*Problem requirements*: Using the data below, restate exactly every line from the one with "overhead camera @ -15" up to and including the one with "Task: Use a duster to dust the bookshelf". No picture belongs in it.

*Stored data*:
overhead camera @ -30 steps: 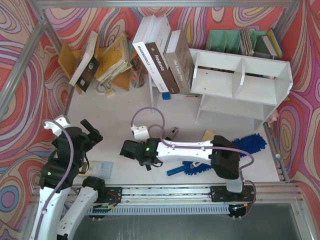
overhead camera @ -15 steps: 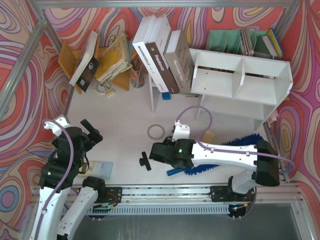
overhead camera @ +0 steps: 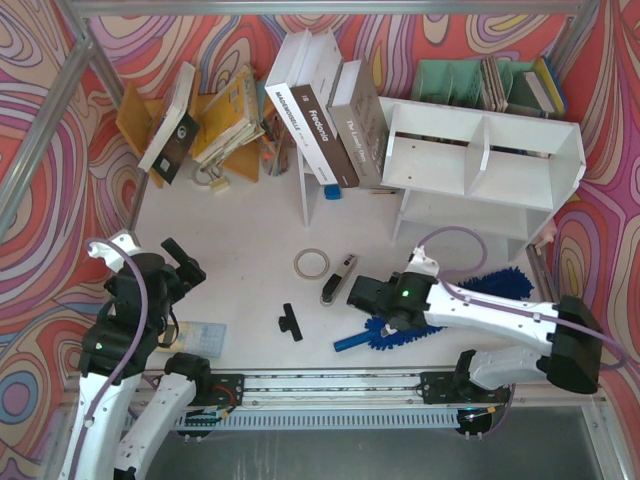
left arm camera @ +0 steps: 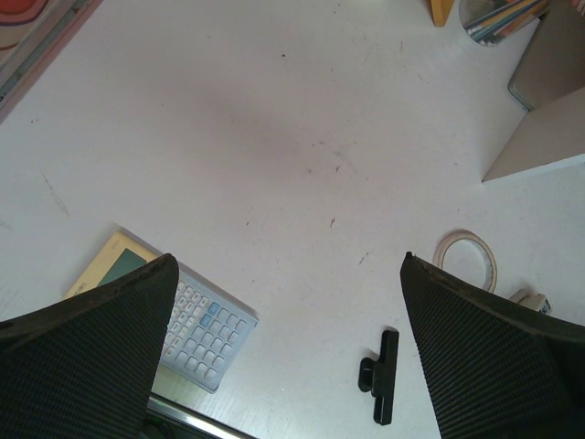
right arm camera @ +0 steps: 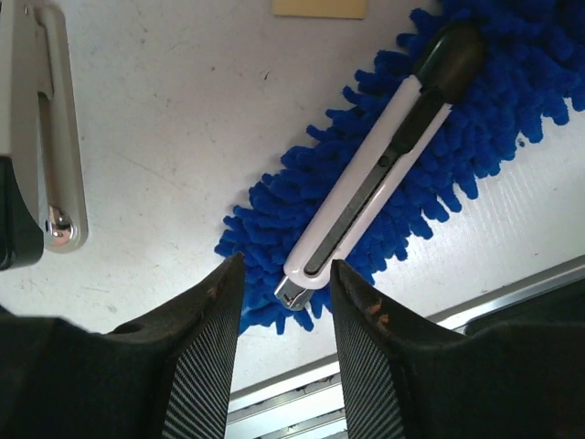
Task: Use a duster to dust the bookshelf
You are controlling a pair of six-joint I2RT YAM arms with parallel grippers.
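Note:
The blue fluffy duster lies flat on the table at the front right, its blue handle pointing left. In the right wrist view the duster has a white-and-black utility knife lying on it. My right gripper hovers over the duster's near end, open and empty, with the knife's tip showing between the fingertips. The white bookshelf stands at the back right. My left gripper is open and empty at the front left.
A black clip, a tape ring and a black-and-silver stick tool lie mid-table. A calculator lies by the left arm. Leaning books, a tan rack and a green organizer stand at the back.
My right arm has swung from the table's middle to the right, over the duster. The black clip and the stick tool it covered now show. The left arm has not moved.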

*Written reply*:
overhead camera @ -15 steps: 
overhead camera @ +0 steps: 
left arm camera @ +0 steps: 
right arm camera @ +0 steps: 
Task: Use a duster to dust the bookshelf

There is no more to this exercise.